#### [EXERCISE DESCRIPTION]
Copy exactly the stretch of data below from the line with "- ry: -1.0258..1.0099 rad" through the line with "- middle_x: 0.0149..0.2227", including both of those lines.

******

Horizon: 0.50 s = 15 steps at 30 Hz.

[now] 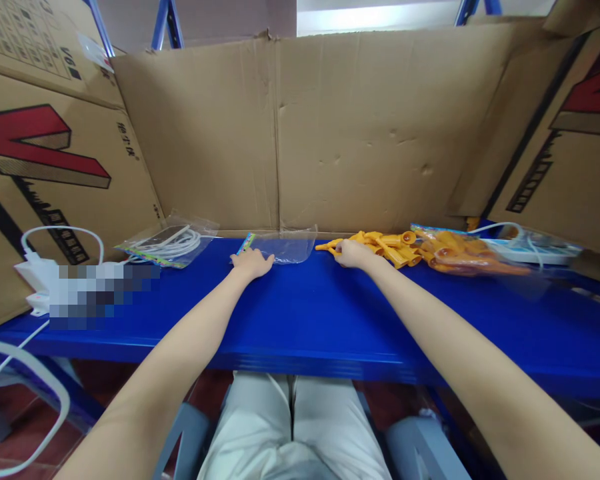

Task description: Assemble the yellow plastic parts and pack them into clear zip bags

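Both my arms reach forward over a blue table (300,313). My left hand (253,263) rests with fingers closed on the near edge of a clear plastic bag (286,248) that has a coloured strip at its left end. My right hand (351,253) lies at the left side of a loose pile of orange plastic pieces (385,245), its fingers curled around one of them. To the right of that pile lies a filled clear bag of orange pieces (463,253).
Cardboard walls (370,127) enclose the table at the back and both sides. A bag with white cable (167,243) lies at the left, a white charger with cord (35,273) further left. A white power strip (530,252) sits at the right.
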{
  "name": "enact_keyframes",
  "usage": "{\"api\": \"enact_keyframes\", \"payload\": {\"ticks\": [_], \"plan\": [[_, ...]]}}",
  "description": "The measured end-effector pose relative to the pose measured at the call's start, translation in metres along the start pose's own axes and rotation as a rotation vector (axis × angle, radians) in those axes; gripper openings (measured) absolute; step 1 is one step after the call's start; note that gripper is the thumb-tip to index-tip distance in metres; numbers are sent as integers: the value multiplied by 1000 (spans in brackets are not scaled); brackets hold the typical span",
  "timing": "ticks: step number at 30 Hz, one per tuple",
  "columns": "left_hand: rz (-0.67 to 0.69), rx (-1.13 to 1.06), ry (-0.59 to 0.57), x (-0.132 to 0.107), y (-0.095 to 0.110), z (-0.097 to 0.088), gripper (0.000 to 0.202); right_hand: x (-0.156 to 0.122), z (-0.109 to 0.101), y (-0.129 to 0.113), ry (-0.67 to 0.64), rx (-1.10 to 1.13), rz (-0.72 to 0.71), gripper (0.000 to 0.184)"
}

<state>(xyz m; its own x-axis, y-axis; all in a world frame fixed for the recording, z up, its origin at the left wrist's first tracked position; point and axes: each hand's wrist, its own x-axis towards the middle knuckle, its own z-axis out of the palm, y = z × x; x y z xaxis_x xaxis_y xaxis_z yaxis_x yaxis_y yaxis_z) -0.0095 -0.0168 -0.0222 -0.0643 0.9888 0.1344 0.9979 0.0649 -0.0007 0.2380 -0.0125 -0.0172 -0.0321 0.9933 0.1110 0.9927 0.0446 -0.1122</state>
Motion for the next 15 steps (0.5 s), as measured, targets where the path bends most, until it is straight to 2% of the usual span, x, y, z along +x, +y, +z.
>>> {"api": "enact_keyframes", "payload": {"ticks": [6, 10, 15], "plan": [[2, 8, -11, -1, 1, 2, 84, -9, 9, -3, 87, -55, -30, 38], [12, 14, -19, -2, 3, 3, 93, -14, 7, -7, 74, -122, -51, 38], [-3, 28, -42, -1, 4, 3, 96, -17, 2, -7, 57, -125, 25, 38]]}}
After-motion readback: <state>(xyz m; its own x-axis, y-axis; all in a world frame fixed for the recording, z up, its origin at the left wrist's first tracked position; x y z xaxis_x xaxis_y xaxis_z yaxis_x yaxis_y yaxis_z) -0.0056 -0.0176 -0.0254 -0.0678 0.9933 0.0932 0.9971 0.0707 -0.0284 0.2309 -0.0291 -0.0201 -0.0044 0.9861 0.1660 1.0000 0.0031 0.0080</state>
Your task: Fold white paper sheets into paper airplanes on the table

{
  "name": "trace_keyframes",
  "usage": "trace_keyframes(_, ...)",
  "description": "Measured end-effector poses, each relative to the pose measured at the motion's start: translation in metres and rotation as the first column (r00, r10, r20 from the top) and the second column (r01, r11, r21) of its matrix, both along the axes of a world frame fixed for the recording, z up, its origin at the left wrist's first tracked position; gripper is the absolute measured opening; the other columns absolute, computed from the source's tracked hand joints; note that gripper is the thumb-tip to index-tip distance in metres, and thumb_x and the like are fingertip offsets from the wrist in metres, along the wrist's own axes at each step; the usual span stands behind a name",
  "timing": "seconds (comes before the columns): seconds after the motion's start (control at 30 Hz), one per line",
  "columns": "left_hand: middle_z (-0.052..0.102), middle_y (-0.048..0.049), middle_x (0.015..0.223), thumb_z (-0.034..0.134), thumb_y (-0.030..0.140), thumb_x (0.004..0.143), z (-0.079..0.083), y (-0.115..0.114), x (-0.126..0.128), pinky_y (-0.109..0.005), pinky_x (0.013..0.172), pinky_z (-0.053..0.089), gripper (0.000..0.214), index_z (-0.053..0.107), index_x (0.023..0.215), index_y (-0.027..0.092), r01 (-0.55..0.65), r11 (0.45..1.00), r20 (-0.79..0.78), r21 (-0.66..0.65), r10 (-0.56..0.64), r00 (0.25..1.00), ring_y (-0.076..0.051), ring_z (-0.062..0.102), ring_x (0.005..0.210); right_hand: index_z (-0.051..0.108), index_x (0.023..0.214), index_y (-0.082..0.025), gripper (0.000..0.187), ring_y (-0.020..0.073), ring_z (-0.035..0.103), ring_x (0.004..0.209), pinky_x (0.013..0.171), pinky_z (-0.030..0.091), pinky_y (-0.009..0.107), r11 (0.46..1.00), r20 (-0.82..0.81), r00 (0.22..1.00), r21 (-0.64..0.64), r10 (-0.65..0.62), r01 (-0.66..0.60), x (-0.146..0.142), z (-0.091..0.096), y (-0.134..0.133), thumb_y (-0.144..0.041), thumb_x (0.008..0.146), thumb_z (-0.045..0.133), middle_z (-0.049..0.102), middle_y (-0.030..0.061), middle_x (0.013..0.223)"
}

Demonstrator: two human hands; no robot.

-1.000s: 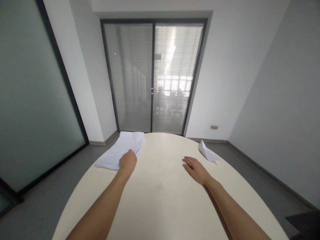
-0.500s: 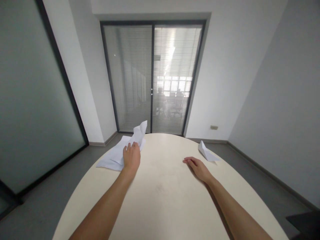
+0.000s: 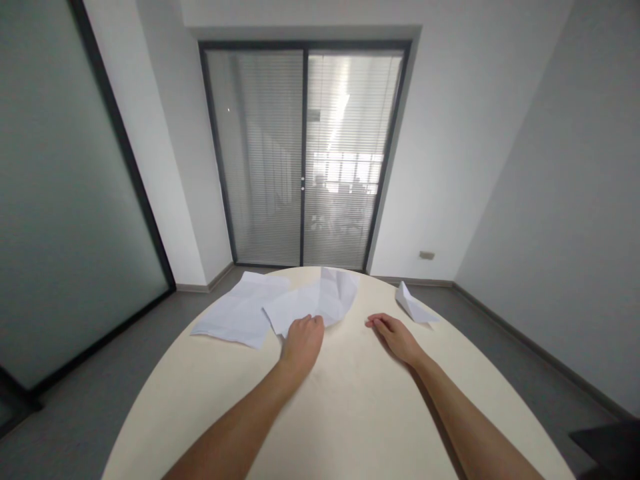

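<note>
My left hand (image 3: 304,341) is closed on the near edge of a creased white sheet of paper (image 3: 320,297), whose far side rises off the table. Left of it, more white paper (image 3: 235,310) lies flat, partly under the held sheet's left corner. My right hand (image 3: 394,335) rests on the table with its fingers pressed together; whether anything is between them I cannot make out. Just beyond it, at the right edge of the table, sits a folded white paper shape (image 3: 414,308) like a paper plane.
All this is on a round cream table (image 3: 340,413). Behind it stand glass doors (image 3: 305,160) with blinds. A frosted glass panel (image 3: 65,200) is on the left, and a dark object (image 3: 607,448) shows at the lower right.
My left hand has moved right and toward me, carrying one sheet from the pile to the middle of the table. My right hand stays in place.
</note>
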State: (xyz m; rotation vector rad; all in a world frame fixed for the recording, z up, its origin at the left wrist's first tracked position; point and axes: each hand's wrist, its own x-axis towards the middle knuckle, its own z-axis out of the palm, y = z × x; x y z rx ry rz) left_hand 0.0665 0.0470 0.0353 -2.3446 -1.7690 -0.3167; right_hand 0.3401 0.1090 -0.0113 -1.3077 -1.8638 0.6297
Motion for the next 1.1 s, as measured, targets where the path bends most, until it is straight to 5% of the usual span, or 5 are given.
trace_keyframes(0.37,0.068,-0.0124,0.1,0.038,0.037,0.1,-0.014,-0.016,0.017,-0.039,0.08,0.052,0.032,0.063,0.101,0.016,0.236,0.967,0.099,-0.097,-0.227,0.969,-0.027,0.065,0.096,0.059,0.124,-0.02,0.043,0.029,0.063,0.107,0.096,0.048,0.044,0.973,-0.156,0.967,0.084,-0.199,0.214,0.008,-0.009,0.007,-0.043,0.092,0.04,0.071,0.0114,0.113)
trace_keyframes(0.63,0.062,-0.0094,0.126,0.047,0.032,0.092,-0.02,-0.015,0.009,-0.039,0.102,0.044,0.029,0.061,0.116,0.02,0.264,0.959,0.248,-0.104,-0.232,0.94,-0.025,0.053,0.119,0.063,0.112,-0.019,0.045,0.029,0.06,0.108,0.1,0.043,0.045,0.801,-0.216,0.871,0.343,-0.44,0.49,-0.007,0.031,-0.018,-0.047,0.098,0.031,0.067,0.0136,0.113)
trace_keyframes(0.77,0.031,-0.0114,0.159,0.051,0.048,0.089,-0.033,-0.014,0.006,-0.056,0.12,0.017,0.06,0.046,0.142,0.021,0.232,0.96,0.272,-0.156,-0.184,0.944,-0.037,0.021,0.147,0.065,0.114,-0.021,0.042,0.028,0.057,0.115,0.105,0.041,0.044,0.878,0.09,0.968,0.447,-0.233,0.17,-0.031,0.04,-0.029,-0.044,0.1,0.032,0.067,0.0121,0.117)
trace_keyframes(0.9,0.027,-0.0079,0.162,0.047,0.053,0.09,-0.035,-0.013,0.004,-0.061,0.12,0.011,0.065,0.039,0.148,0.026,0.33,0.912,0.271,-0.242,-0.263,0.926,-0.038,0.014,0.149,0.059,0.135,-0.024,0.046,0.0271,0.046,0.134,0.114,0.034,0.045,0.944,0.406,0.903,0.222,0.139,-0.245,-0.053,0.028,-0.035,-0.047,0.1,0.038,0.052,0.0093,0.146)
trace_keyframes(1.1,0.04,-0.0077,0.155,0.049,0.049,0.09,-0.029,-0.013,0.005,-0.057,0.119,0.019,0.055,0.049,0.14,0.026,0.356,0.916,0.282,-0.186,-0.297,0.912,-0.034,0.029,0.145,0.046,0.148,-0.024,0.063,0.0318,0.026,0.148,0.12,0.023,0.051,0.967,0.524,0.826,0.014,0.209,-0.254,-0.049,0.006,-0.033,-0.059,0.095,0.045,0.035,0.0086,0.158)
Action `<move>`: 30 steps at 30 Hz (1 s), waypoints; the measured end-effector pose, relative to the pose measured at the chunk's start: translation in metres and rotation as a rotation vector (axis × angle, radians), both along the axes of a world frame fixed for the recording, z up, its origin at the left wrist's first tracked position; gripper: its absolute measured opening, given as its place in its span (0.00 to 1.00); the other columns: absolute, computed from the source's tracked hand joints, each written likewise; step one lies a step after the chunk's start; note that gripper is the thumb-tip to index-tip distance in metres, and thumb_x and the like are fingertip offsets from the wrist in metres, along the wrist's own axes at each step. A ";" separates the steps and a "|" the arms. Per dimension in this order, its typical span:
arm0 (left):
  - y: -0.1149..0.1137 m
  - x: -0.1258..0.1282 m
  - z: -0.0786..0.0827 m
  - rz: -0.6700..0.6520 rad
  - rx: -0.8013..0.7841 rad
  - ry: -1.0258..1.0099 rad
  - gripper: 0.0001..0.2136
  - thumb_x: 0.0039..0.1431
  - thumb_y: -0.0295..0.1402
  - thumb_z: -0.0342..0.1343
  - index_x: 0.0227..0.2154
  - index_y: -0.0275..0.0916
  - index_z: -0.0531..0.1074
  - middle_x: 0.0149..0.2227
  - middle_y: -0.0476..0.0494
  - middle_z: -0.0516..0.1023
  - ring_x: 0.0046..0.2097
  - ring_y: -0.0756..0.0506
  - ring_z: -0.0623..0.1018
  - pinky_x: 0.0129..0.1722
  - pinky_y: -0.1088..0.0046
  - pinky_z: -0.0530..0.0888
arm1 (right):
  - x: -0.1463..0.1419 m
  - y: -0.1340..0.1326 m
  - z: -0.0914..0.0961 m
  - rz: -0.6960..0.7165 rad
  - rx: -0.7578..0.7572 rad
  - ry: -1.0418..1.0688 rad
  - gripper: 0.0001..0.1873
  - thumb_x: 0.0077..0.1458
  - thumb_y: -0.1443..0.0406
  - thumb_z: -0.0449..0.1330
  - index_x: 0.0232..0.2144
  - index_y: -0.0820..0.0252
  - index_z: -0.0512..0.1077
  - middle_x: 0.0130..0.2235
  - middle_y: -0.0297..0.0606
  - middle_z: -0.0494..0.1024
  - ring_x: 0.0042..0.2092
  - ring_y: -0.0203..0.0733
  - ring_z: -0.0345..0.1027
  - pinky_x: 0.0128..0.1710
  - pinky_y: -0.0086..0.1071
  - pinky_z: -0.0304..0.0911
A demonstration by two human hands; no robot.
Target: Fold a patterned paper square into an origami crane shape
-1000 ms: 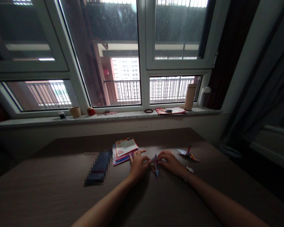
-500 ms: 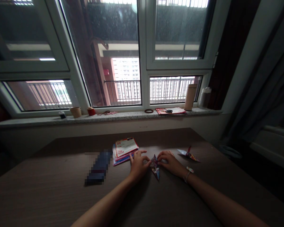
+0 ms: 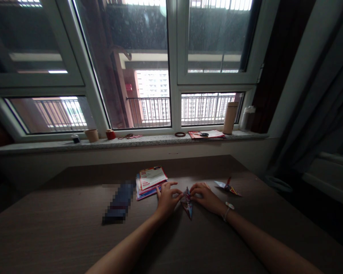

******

#### [WORKED SOLUTION]
  - ry: -1.0258..1.0099 rad
  - gripper: 0.0001..0.2136
  - thumb_x: 0.0039..0.1431
  - thumb_y: -0.0295..0.1402
  - thumb_z: -0.0342..0.1343
  - index_x: 0.0227..0.2154
  - index_y: -0.0275..0.0916
  - index_z: -0.0531..0.1074
  - middle_x: 0.0149..0.2227

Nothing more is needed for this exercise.